• [Your assignment]:
Every entry should be copied exactly, with nothing added or dropped.

• [Given entries]:
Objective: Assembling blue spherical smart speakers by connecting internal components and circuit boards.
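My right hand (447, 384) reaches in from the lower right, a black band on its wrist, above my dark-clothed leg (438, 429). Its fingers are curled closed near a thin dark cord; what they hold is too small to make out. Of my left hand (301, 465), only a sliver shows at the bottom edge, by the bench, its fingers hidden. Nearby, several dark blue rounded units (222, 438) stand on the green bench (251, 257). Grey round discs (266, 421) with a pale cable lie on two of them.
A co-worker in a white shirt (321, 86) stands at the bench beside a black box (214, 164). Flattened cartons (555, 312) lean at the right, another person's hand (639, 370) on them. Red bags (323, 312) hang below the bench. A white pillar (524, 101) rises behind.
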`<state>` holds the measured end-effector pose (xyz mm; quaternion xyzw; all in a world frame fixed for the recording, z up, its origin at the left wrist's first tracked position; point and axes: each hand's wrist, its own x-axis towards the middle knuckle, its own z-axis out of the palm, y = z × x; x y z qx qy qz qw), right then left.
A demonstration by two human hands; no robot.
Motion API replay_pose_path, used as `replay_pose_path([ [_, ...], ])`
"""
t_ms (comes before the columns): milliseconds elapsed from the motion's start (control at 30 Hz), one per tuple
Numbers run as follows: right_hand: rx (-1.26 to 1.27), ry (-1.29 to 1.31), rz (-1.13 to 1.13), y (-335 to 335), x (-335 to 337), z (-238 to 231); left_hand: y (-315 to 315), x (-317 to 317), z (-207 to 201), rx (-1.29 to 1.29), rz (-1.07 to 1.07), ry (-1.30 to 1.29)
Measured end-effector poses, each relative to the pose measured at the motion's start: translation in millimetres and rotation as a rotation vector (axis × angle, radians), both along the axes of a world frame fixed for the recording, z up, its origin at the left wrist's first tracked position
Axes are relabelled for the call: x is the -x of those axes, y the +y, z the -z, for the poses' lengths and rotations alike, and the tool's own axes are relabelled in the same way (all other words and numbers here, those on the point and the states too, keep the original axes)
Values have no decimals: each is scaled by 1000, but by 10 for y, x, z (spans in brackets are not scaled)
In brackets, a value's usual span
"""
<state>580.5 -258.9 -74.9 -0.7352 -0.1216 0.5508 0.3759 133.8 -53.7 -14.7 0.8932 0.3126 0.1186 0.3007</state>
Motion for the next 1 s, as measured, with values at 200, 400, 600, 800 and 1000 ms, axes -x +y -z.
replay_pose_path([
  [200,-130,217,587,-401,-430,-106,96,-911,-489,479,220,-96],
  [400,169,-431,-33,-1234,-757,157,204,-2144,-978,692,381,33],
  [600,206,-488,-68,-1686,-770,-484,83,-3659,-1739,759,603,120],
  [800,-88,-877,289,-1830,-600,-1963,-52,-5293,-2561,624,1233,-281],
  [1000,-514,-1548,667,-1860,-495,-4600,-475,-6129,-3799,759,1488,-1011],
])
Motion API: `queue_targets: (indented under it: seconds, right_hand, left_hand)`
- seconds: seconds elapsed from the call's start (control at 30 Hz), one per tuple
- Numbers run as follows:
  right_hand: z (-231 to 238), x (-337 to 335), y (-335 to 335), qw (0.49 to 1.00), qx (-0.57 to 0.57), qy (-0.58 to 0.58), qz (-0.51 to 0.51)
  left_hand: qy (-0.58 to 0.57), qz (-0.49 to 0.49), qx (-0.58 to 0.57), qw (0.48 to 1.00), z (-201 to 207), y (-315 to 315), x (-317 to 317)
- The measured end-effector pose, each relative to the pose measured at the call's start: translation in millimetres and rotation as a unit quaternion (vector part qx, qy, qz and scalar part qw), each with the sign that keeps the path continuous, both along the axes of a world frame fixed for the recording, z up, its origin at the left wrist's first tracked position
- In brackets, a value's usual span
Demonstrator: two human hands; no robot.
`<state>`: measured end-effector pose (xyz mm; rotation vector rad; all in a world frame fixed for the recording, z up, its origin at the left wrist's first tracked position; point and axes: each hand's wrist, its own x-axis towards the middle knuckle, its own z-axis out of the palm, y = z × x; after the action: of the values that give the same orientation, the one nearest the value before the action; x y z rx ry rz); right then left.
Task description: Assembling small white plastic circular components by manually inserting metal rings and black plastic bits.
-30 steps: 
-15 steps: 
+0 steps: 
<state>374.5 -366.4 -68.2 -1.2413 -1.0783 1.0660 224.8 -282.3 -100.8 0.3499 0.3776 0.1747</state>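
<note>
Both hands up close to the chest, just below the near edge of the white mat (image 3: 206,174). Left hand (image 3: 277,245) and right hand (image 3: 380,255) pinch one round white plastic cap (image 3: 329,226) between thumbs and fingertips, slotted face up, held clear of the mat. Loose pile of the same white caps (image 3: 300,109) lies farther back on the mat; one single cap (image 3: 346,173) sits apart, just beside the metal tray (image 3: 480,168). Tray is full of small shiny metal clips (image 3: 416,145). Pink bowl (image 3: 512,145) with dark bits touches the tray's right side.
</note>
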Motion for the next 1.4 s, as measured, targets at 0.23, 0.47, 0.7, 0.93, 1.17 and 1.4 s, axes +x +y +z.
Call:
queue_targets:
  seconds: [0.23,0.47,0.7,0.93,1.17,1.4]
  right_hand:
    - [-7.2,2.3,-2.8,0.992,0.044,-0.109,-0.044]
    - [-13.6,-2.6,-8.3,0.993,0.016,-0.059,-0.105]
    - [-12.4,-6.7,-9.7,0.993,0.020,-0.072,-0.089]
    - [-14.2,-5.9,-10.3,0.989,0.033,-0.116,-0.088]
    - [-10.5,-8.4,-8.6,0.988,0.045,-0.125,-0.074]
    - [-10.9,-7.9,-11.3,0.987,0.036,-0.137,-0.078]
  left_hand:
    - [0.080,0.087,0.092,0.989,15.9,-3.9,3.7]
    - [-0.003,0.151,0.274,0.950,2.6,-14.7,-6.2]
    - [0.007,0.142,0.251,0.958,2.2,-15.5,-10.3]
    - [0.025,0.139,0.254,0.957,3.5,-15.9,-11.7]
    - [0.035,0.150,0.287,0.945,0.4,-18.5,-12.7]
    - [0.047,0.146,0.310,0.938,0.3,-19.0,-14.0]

• [Task answer]:
Objective: Assembling blue spherical smart speakers by connecting internal components and circuit boards.
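My right hand (447, 384) reaches in from the lower right, a black band on its wrist, above my dark-clothed leg (438, 429). Its fingers are curled closed near a thin dark cord; what they hold is too small to make out. Of my left hand (301, 465), only a sliver shows at the bottom edge, by the bench, its fingers hidden. Nearby, several dark blue rounded units (222, 438) stand on the green bench (251, 257). Grey round discs (266, 421) with a pale cable lie on two of them.
A co-worker in a white shirt (321, 86) stands at the bench beside a black box (214, 164). Flattened cartons (555, 312) lean at the right, another person's hand (639, 370) on them. Red bags (323, 312) hang below the bench. A white pillar (524, 101) rises behind.
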`<state>` holds the measured end-effector pose (xyz mm; quaternion xyzw; all in a world frame fixed for the recording, z up, its origin at the left wrist's first tracked position; point and axes: each hand's wrist, its own x-axis towards the middle knuckle, its own z-axis out of the palm, y = z × x; x y z qx qy qz qw), right then left.
A demonstration by two human hands; no robot.
Motion API replay_pose_path, used as `replay_pose_path([ [_, ...], ])`
"""
t_ms (comes before the columns): milliseconds elapsed from the motion's start (control at 30 Hz), one per tuple
Numbers run as follows: right_hand: rx (-1.26 to 1.27), ry (-1.29 to 1.31), rz (-1.13 to 1.13), y (-335 to 335), x (-335 to 337), z (-238 to 231); left_hand: y (-315 to 315), x (-317 to 317), z (-207 to 201), rx (-1.29 to 1.29), rz (-1.07 to 1.07), ry (-1.30 to 1.29)
Measured end-effector poses, each relative to the pose measured at the motion's start: translation in millimetres and rotation as a rotation vector (axis × angle, radians), both along the axes of a world frame fixed for the recording, z up, its origin at the left wrist's first tracked position
Axes are relabelled for the call: x is the -x of those axes, y the +y, z the -z, for the poses' lengths and rotations alike, and the tool's own axes are relabelled in the same way (all other words and numbers here, those on the point and the states too, keep the original axes)
Values have no decimals: each is scaled by 1000, but by 10 for y, x, z (spans in brackets are not scaled)
In brackets, a value's usual span
"""
<state>580.5 -258.9 -74.9 -0.7352 -0.1216 0.5508 0.3759 133.8 -53.7 -14.7 0.8932 0.3126 0.1186 0.3007</state>
Motion for the next 1 s, as measured, with values at 200, 400, 600, 800 and 1000 ms, axes -x +y -z.
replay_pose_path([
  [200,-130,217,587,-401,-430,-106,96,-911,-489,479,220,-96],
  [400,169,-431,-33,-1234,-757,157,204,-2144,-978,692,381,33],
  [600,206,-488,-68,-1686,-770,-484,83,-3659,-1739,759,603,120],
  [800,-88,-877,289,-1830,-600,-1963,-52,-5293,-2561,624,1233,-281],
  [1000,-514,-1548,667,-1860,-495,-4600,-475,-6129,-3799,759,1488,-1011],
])
Motion API: `queue_targets: (indented under it: seconds, right_hand, left_hand)`
- seconds: seconds elapsed from the call's start (control at 30 Hz), one per tuple
- Numbers run as follows:
  right_hand: z (-231 to 238), x (-337 to 335), y (-335 to 335), qw (0.49 to 1.00), qx (-0.57 to 0.57), qy (-0.58 to 0.58), qz (-0.51 to 0.51)
  left_hand: qy (-0.58 to 0.57), qz (-0.49 to 0.49), qx (-0.58 to 0.57), qw (0.48 to 1.00), z (-201 to 207), y (-315 to 315), x (-317 to 317)
- The measured end-effector pose, each relative to the pose measured at the call's start: translation in millimetres and rotation as a unit quaternion (vector part qx, qy, qz and scalar part qw), each with the sign that keeps the path continuous, both along the axes of a world frame fixed for the recording, z up, its origin at the left wrist's first tracked position
- In brackets, a value's usual span
Demonstrator: two human hands; no robot.
`<state>`: measured end-effector pose (xyz mm; rotation vector rad; all in a world frame fixed for the recording, z up, its origin at the left wrist's first tracked position; point and axes: each hand's wrist, its own x-axis towards the middle knuckle, its own z-axis out of the palm, y = z × x; after the action: of the values that give the same orientation, the one nearest the value before the action; x y z rx ry rz); right then left.
Task description: Assembling small white plastic circular components by manually inserting metal rings and black plastic bits.
-30 steps: 
-15 steps: 
+0 steps: 
<state>374.5 -366.4 -68.2 -1.2413 -1.0783 1.0660 224.8 -282.3 -100.8 0.3499 0.3776 0.1747</state>
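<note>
Both hands up close to the chest, just below the near edge of the white mat (image 3: 206,174). Left hand (image 3: 277,245) and right hand (image 3: 380,255) pinch one round white plastic cap (image 3: 329,226) between thumbs and fingertips, slotted face up, held clear of the mat. Loose pile of the same white caps (image 3: 300,109) lies farther back on the mat; one single cap (image 3: 346,173) sits apart, just beside the metal tray (image 3: 480,168). Tray is full of small shiny metal clips (image 3: 416,145). Pink bowl (image 3: 512,145) with dark bits touches the tray's right side.
</note>
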Motion for the next 1.4 s, as measured, targets at 0.23, 0.47, 0.7, 0.93, 1.17 and 1.4 s, axes +x +y +z.
Call:
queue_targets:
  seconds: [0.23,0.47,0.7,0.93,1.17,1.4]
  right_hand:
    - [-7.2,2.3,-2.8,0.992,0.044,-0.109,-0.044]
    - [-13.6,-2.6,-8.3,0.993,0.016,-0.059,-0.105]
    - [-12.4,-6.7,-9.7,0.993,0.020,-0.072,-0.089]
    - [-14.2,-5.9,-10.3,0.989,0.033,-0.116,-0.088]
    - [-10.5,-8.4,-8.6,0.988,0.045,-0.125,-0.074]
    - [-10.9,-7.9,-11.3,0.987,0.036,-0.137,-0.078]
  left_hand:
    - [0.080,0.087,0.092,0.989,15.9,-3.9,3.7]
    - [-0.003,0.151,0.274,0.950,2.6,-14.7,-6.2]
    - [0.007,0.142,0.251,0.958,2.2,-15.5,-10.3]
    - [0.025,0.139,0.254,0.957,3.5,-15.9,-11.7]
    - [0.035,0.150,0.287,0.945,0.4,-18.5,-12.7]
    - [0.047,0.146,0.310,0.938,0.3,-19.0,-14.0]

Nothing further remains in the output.